YOUR ASSIGNMENT
Your answer must be the records, copied with no change.

EXERCISE DATA

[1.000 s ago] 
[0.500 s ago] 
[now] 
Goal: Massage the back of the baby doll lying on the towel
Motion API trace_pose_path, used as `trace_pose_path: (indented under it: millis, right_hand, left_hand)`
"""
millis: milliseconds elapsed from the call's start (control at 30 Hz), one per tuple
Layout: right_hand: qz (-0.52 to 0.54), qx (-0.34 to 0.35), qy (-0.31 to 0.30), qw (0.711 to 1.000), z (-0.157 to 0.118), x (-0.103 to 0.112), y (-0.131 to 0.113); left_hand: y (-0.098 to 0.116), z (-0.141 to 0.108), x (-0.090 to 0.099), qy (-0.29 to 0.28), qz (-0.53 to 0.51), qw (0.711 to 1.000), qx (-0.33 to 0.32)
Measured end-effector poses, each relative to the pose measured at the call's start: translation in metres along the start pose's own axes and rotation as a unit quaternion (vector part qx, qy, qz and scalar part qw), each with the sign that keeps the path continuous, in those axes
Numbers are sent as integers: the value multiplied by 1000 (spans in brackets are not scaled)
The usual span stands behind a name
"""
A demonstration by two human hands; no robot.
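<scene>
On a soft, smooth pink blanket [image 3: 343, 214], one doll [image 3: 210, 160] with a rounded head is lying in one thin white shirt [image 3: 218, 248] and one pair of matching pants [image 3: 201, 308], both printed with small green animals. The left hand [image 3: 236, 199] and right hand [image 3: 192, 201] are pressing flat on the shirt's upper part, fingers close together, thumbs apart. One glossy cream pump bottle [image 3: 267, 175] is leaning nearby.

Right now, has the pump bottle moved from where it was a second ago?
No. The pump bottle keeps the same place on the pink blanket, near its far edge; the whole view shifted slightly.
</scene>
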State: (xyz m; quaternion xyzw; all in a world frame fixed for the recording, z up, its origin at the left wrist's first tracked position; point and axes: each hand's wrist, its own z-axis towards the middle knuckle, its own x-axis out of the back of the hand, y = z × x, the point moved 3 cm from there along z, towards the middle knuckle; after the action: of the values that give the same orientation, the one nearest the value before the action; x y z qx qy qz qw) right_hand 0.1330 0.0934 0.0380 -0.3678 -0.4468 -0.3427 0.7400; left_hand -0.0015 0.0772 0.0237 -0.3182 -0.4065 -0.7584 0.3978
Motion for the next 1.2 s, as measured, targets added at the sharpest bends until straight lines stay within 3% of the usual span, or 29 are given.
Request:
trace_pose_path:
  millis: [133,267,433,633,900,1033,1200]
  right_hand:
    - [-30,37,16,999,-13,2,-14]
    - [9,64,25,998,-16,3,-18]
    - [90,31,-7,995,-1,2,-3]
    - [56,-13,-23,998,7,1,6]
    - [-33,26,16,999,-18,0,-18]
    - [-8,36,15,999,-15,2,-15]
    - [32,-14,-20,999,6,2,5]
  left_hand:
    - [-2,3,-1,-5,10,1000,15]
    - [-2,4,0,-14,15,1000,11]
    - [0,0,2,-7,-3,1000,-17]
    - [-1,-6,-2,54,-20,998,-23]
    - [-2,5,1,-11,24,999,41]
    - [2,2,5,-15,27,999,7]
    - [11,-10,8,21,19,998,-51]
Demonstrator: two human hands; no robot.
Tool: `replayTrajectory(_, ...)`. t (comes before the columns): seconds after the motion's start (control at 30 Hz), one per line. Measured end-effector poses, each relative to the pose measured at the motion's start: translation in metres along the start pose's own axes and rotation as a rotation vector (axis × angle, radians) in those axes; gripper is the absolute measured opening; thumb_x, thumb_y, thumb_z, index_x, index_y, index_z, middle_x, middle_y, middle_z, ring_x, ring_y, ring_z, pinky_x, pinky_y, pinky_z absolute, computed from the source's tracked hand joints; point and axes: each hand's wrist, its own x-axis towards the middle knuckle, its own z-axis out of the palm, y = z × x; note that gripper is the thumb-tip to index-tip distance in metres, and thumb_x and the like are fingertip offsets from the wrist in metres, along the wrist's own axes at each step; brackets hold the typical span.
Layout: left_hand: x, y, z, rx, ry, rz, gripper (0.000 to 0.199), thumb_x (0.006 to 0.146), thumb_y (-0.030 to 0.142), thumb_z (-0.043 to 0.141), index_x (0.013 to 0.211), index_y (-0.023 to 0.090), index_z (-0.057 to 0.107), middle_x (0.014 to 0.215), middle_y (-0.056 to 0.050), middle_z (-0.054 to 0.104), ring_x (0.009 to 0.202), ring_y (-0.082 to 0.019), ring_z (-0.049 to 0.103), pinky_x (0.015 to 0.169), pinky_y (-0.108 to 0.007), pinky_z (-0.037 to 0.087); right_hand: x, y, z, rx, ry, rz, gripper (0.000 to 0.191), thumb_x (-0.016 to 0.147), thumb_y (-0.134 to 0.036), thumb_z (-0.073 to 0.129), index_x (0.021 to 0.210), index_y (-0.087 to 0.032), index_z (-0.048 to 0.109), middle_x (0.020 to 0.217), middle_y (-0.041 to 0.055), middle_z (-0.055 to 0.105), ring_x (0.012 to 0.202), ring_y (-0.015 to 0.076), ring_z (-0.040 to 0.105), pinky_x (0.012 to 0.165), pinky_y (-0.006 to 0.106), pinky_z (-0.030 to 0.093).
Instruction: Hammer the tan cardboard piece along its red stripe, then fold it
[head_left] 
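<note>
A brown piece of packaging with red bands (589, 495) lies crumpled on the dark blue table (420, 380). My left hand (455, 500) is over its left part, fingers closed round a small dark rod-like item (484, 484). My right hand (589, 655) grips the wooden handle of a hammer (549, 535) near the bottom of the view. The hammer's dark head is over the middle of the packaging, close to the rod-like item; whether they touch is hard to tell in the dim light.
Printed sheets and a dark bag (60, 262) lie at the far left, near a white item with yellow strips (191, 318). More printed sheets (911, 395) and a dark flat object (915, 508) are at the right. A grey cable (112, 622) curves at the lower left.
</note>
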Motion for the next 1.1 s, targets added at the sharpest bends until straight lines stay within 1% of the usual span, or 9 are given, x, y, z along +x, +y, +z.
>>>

RESULT OF THE EXERCISE
[1.000 s ago] 
[0.500 s ago] 
[now] 
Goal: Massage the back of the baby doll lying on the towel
Motion API trace_pose_path, used as `trace_pose_path: (indented under it: millis, right_hand, left_hand)`
"""
millis: milliseconds elapsed from the call's start (control at 30 Hz), one per tuple
Layout: right_hand: qz (-0.52 to 0.54), qx (-0.34 to 0.35), qy (-0.31 to 0.30), qw (0.711 to 1.000), z (-0.157 to 0.118), x (-0.103 to 0.112), y (-0.131 to 0.113); left_hand: y (-0.098 to 0.116), z (-0.141 to 0.108), x (-0.090 to 0.099), qy (-0.29 to 0.28), qz (-0.53 to 0.51), qw (0.711 to 1.000), qx (-0.33 to 0.32)
Measured end-effector poses, each relative to the pose measured at the call's start: translation in metres along the start pose's own axes and rotation as a unit quaternion (vector part qx, qy, qz and scalar part qw), each with the sign that keeps the path continuous, in those axes
Numbers are sent as integers: the value multiplied by 1000 (spans in brackets are not scaled)
The usual span stands behind a name
"""
A demonstration by two human hands; no robot.
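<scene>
On a soft, smooth pink blanket [image 3: 343, 214], one doll [image 3: 210, 160] with a rounded head is lying in one thin white shirt [image 3: 218, 248] and one pair of matching pants [image 3: 201, 308], both printed with small green animals. The left hand [image 3: 236, 199] and right hand [image 3: 192, 201] are pressing flat on the shirt's upper part, fingers close together, thumbs apart. One glossy cream pump bottle [image 3: 267, 175] is leaning nearby.

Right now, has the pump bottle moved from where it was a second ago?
No. The pump bottle keeps the same place on the pink blanket, near its far edge; the whole view shifted slightly.
</scene>
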State: (xyz m; quaternion xyzw; all in a world frame fixed for the recording, z up, its origin at the left wrist's first tracked position; point and axes: each hand's wrist, its own z-axis towards the middle knuckle, its own x-axis out of the back of the hand, y = z × x, the point moved 3 cm from there along z, towards the middle knuckle; after the action: of the values that give the same orientation, the one nearest the value before the action; x y z qx qy qz qw) right_hand 0.1330 0.0934 0.0380 -0.3678 -0.4468 -0.3427 0.7400; left_hand -0.0015 0.0772 0.0237 -0.3182 -0.4065 -0.7584 0.3978
Motion for the next 1.2 s, as measured, targets added at the sharpest bends until straight lines stay within 3% of the usual span, or 29 are given.
Request:
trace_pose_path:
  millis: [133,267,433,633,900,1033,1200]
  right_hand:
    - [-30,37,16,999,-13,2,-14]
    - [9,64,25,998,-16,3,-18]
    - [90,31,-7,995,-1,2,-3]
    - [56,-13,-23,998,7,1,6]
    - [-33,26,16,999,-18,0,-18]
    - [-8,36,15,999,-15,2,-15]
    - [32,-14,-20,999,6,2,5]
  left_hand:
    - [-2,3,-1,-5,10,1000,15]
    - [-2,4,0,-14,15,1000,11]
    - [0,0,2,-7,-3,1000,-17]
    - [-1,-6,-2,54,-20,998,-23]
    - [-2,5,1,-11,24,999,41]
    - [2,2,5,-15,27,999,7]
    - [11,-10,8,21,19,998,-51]
Demonstrator: two human hands; no robot.
Tool: `replayTrajectory(_, ...)`. t (comes before the columns): seconds after the motion's start (control at 30 Hz), one per line. Measured end-effector poses, each relative to the pose measured at the motion's start: translation in metres along the start pose's own axes and rotation as a rotation vector (axis × angle, radians) in those axes; gripper is the absolute measured opening; thumb_x, thumb_y, thumb_z, index_x, index_y, index_z, middle_x, middle_y, middle_z, ring_x, ring_y, ring_z, pinky_x, pinky_y, pinky_z absolute, computed from the source's tracked hand joints; point and axes: each hand's wrist, its own x-axis towards the middle knuckle, its own z-axis out of the palm, y = z × x; note that gripper is the thumb-tip to index-tip distance in metres, and thumb_x and the like are fingertip offsets from the wrist in metres, along the wrist's own axes at each step; brackets hold the typical span.
Layout: left_hand: x, y, z, rx, ry, rz, gripper (0.000 to 0.199), thumb_x (0.006 to 0.146), thumb_y (-0.030 to 0.142), thumb_z (-0.043 to 0.141), index_x (0.013 to 0.211), index_y (-0.023 to 0.090), index_z (-0.057 to 0.107), middle_x (0.014 to 0.215), middle_y (-0.056 to 0.050), middle_z (-0.054 to 0.104), ring_x (0.009 to 0.202), ring_y (-0.082 to 0.019), ring_z (-0.049 to 0.103), pinky_x (0.015 to 0.169), pinky_y (-0.108 to 0.007), pinky_z (-0.037 to 0.087); right_hand: x, y, z, rx, ry, rz, gripper (0.000 to 0.191), thumb_x (-0.016 to 0.147), thumb_y (-0.134 to 0.036), thumb_z (-0.073 to 0.129), index_x (0.021 to 0.210), index_y (-0.087 to 0.032), index_z (-0.048 to 0.109), middle_x (0.020 to 0.217), middle_y (-0.041 to 0.055), middle_z (-0.055 to 0.105), ring_x (0.012 to 0.202), ring_y (-0.015 to 0.076), ring_z (-0.040 to 0.105), pinky_x (0.012 to 0.165), pinky_y (-0.006 to 0.106), pinky_z (-0.030 to 0.093).
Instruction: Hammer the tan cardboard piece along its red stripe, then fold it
[head_left] 
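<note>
A brown piece of packaging with red bands (589, 495) lies crumpled on the dark blue table (420, 380). My left hand (455, 500) is over its left part, fingers closed round a small dark rod-like item (484, 484). My right hand (589, 655) grips the wooden handle of a hammer (549, 535) near the bottom of the view. The hammer's dark head is over the middle of the packaging, close to the rod-like item; whether they touch is hard to tell in the dim light.
Printed sheets and a dark bag (60, 262) lie at the far left, near a white item with yellow strips (191, 318). More printed sheets (911, 395) and a dark flat object (915, 508) are at the right. A grey cable (112, 622) curves at the lower left.
</note>
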Motion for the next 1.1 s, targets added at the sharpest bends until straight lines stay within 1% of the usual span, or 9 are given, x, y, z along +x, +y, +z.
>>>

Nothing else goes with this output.